It would be one thing if the mutants' calculations were thrown off by an act of God or something, or even the Q themselves. But no, it was the work of the Real Game in Town in terms of calculating the future; they were at least bettered by their betters. I see it as being a nice piece of symmetry in the story arc.
Fri, Mar 9, 2018, 8:50pm (UTC -6)
Star Trek and its writers MUST be right and perfect... 'cause Peter G. says so—even when real science disagrees. Not mindless fanboyism at all, Governor.
Sun, Aug 26, 2018, 10:12pm (UTC -6)
"Statistical Probabilities" is a good episode that stops just shy of greatness for me. It's incredibly compelling when it focuses on the right things-the Bashir/O'Brien feud over megalomania, Sisko's uncompromising attitude even in the face of seeming defeat, and the idea of war as a numbers game. I also thought Bashir's explanation at the ending was the perfect refutation to Jack's argument-if one person could undo his plan, how could they trust anything he said? Unfortunately, the other members of Jack's group are too broadly drawn and cliché to be really effective. Not to mention several times the episode felt rushed, with a couple contrivances.
1-The fact that Starfleet would just hand over classified information to unstable individuals doesn't ring true.
2-Bashir's talking down of Sarina happened far too quickly. Just a couple minutes worth of conversation, and the climax of the episode was over.

3 stars.
Dark Kirk
Mon, Sep 3, 2018, 7:03am (UTC -6)
The scene where Jack intentionally cuts the counselor's hand with the smashed pad was easily forgotten except in re-watch, but jarring and effective in defining Jack.
Herr Nietzsche
Tue, Jan 1, 2019, 11:41am (UTC -6)
As a watcher this episode creates a series of grave contradictions in my mind.

First, the notion that transcending humanity and becoming superior is bad. From everything I’ve heard about these eugenics wars on Star Trek. It isn’t being led by superme that caused a war, it was undermen being unable to accept their inferiority and their place as ruled that caused a war.

Second, it is extremely obvious that being a shapeshifter makes one superior so by that logic the dominion should rule the federation (and I am not just saying that because I find the ideology of the federation repulsive) but surrendering would be bad for humanity because it would halt the survival of the fittest that war brings.
Peter G.
Tue, Jan 1, 2019, 4:13pm (UTC -6)
@ Herr Nietzsche (never thought I'd type that in my life),

I'll take it on faith that you meant your post unironically, and my comment will be based on that. While there are many reasons Nietzsche criticized what he thought of as the democratized spirit in men, and while it's even possible he would have found fault with the Federation as it's shown to us, I would caution you about understanding the "overman" as being someone meant to rule us. It is completely certain that this is not what he meant; and he even went as far in some of his books to denounce politics altogether, especially those involving those who *think* they're better than everyone else trying to gain power. And perhaps most importantly, he *hated* people who thought of others as being inferior, such as the Jews; in fact he refused to even call himself German on account of this. So while you are entitled to think that there are superior and inferior beings in the world/universe, you should be clear that Nietzsche did not mean anything like this in his books. The overman is chiefly one who overcomes himself, not others; and certainly not by force. I would recommend reading the Zarathustra again to reinforce this point, as you can see from Zarathustra's benevolent attitude towards those he would share what he learned, and especially in his never sticking around where he wasn't wanted. The only thing Nietzsche saw as being "fittest" is learning how to govern yourself so that you don't *need to compare yourself to others and fight with them*. The Founders are pretty much the opposite of this, even though it's hard to deny that being a shapeshifter seems like an evolutionary further point. But again, Nietzsche was never talking about literal evolution, and he says this verbatim.
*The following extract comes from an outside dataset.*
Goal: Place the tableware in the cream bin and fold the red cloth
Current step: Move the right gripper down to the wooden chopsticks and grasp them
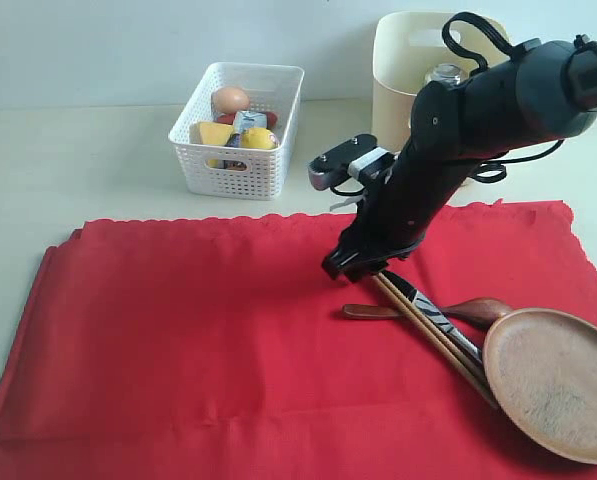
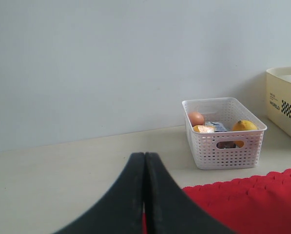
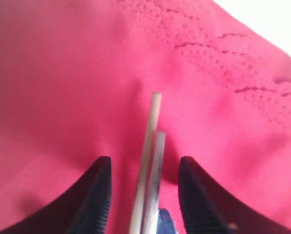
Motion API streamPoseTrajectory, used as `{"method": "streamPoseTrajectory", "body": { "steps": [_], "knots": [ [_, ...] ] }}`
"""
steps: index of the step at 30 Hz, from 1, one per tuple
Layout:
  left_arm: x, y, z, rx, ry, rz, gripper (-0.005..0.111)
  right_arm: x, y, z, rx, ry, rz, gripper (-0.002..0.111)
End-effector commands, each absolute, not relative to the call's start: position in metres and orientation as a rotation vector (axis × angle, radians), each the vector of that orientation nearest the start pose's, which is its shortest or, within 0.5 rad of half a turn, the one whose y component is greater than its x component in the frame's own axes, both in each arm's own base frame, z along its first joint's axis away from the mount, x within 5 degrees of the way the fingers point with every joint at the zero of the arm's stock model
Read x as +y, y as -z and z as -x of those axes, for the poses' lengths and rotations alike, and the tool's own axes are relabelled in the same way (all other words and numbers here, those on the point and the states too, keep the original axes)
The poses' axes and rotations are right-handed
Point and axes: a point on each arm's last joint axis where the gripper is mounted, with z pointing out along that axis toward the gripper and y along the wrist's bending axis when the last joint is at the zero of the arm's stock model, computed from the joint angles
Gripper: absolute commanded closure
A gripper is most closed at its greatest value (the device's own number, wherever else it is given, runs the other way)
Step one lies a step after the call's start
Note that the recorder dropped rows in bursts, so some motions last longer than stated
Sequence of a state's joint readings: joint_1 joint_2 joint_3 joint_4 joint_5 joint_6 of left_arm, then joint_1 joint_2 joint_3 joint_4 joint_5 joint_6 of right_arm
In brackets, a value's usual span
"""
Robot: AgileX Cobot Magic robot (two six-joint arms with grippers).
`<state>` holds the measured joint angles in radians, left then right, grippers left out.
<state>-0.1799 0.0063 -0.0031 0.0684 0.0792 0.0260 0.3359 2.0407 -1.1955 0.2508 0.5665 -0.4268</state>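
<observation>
The red cloth (image 1: 198, 330) lies spread flat over the table. On its right part lie the wooden chopsticks (image 1: 433, 335), a dark wooden spoon (image 1: 478, 310), a knife (image 1: 440, 322) with a patterned handle and the round brown plate (image 1: 558, 395). My right gripper (image 1: 353, 265) is down at the chopsticks' near ends. It is open, one finger on each side of the chopsticks (image 3: 152, 146), right gripper (image 3: 145, 163) not touching them. The cream bin (image 1: 398, 70) stands at the back right with the steel cup (image 1: 445, 73) inside. My left gripper (image 2: 144, 163) is shut on nothing. No bowl shows.
A white perforated basket (image 1: 240, 165) holding an egg, cheese, a lemon and a carton stands behind the cloth, left of the cream bin (image 2: 284, 102). The plate overhangs the cloth's front right area. The left arm is outside the exterior view.
</observation>
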Motion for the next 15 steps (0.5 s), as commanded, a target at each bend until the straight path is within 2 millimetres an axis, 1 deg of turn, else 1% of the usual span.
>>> {"method": "streamPoseTrajectory", "body": {
  "steps": [1, 2, 4, 8, 10, 12, 15],
  "knots": [
    [-0.0100, -0.2059, -0.0556, 1.549, 0.066, -0.219, 0.106, 0.1380, -0.1142, -0.3567, 2.762, -0.218, 0.826, 0.065],
    [-0.0100, -0.2059, -0.0556, 1.549, 0.066, -0.219, 0.106, 0.1380, -0.1142, -0.3567, 2.762, -0.218, 0.826, 0.065],
    [-0.0100, -0.2059, -0.0556, 1.549, 0.066, -0.219, 0.106, 0.1379, -0.1142, -0.3564, 2.764, -0.219, 0.827, 0.070],
    [-0.0100, -0.2059, -0.0556, 1.549, 0.066, -0.219, 0.106, 0.1379, -0.1142, -0.3564, 2.764, -0.219, 0.827, 0.086],
    [-0.0100, -0.2059, -0.0556, 1.549, 0.066, -0.219, 0.106, 0.1378, -0.1142, -0.3564, 2.763, -0.217, 0.829, 0.091],
    [-0.0100, -0.2059, -0.0556, 1.549, 0.066, -0.219, 0.106, 0.1378, -0.1142, -0.3564, 2.763, -0.217, 0.829, 0.095],
    [-0.0100, -0.2059, -0.0556, 1.549, 0.066, -0.219, 0.106, 0.1379, -0.1142, -0.3564, 2.764, -0.219, 0.827, 0.096]
  ]
}}
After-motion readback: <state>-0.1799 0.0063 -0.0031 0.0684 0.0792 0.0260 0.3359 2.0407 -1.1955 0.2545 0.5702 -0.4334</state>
Just thought I'd clear that up. Any idea that there are superior and inferior peoples in the world should be owned up to as one's own, rather than attributed to some famous person.
Gul Densho-Ar
Sun, Jan 20, 2019, 1:29pm (UTC -6)
"Let He Who Is Without Sin..." ...BS episode with no redeeming feature except that it made me laugh at one point. For that I give it 0.5 stars.
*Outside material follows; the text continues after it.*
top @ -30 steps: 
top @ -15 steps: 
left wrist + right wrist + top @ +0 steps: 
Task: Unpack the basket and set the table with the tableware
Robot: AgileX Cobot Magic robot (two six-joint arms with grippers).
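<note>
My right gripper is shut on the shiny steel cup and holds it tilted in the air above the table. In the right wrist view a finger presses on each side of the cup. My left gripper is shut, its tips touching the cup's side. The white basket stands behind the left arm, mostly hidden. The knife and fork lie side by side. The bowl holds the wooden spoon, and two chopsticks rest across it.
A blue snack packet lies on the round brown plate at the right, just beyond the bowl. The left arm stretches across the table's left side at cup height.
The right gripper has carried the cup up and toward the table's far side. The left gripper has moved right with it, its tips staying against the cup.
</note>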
"Statistical Probabilities" ...BS episode with no redeeming feature. 0 stars.

It also seems to ridicule mental health patients, so I wish I could give less than 0 stars. Oh wait, I can: -0.5. Worst episode. Of everything.
Wed, Jan 30, 2019, 10:09pm (UTC -6)
Watching and commenting:

--Well, off to a bad start with these stereotyped nut cases ready to work with Bashir. Crying old man who acts like a toddler, nasty hipster looking guy who talks super fast, sultry young woman cooing about Bashir, and a silent girl. All genetically engineered.

--OMG, super annoying. Let's get to a point.

--YAY, the war is mentioned. There's Damar. I wasn't sure we'd get back to this.

--Well . . . not enough Weyoun, too much genetically engineered mayhem.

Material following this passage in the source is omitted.